Another thing would be to dump the usage of System.Reflection.Emit. Right now this exists in two forms: actual System.Reflection.Emit, for generation of dynamic assemblies at runtime; and IKVM.Reflection.Emit, which is subbed out for ikvmc. I would remodeling this new IL generation around System.Reflection.Metadata. No more hard references to runtime types.

This has a downside: the only way to generate dynamic assemblies is through System.Reflection.Emit. And dynamic assemblies is the way we get unload support. Now, Core can unload assemblies differently. Using AssemblyLoadContext. And this could be a good path forward for Core. ClassLoaders really are an AssemblyLoadContext. There's some way to put this together for Core where we simply no longer use System.Reflection.Emit, but instead load assemblies in an isolated LoadContext. But this would be a very different architecture than Framework, where we'd have to build a translation layer from regular assemblies to Dynamic.

So, translation layer. What would that look like. The main compilation path would emit assemblies with System.Reflection.Metadata. But then those assemblies would be reparsed and reemitted 1->1 to System.Reflection.Emit. There's some history of people working on this at https://github.com/Lokad/ILPack, but in the opposite direction: taking assemblies built by Emit, and rewriting them towards MetadataBuilder. Our converter would be almost the exact same thing but backwards. It is a lot of work. But straightforward. Mapping opcodes to opcodes, etc.

Another option is to write all assemblies to some interface that looks like MetadataBuilder, but calls either MetadataBuilder or Reflection.Emit dynamically. I'm not super fond of this. It seems like the ability to take a static assembly and reemit into AssemblyBuilder might have usages outside IKVM, and thus attract more interest.

So there's a speed sacrifice here. We'd be writing assemblies to a stream, then rereading them back in and emitting them back into AssemblyBuilder. Is this significant? Maybe. Does it matter? Maybe.

It does open the door for a stage two for Core though: dropping Dynamic assemblies completely, and using static assemblies with AssemblyLoadContext. No translation required there.

One stance to take might be that we should simply always target the latest methodology, and write adaptors for the earlier down level platforms, and take the hit. And optimize where we can.

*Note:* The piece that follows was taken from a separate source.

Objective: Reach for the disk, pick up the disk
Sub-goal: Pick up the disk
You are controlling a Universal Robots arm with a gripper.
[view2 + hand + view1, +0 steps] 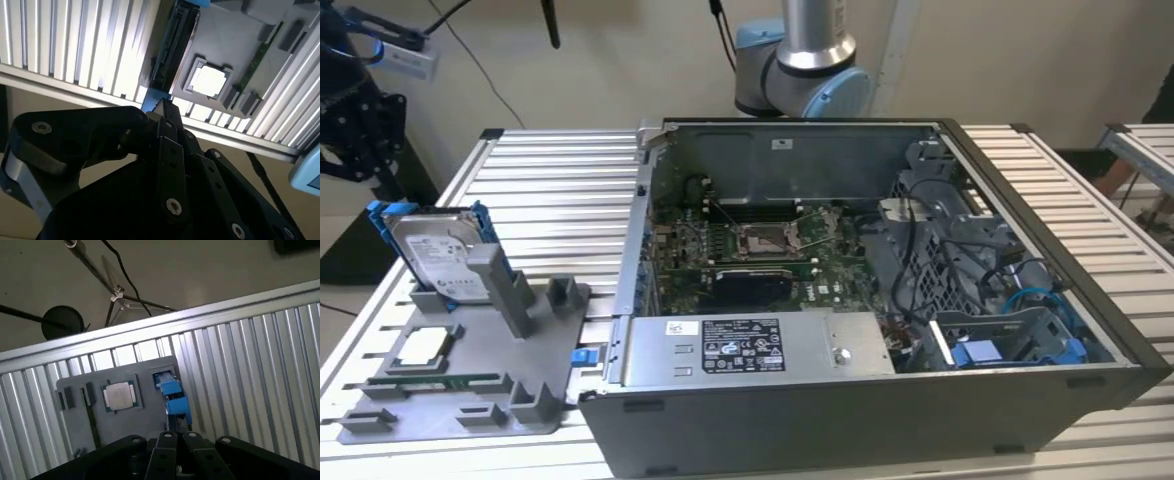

Roslyn builds ontop of MetadataBuilder, with Compilations. These are more about the 'context' surrounding building a bunch of code: how assembly references are located, the relationships between assemblies, and the options that are availabel to customize the output. We can probably mirror much of this: IkvmCompilation instead of CSharpCompilation. Roslyn's stack (CodeAnalysis) provides many tools: assembly identity comparison, signing, reference resolving, etc, that we can make use of. Though we can't make use of any of the actual code generation pieces. There's a lot of this stuff in IKVM: especially assembly identity comparison, which would be nice to dump and replace with a more rigorous implementation.

So here's what I sort of imagine. A new IkvmCompilation class, that operates standalone. It duplicates most of the API surface of CSharpCompilation, but adds some other things in. It has options to emit static assemblies or dynamic assemblies (they do differ in IL). Or at least options that target the specifics of those two. It will take most of the place of Universe, StaticCompiler, and the TypeWrappers, as it relates to generating assemblies. All of the Emit code will be pulled out of the TypeWrappers, and moved into this new library.

TypeWrappers can then invoke this new IkvmCompilation class to obtain references to the assemblies as they need them. With the dynamic path passing different options from the static path. Resolvers will be different between the two: with the dynamic path passing resolvers that take class loaders into consideration. Omitting resources, etc. While the static path can generate slightly different assemblies. The IkvmCompilation code itself should be unaware of this distinction: just accepting different options for each.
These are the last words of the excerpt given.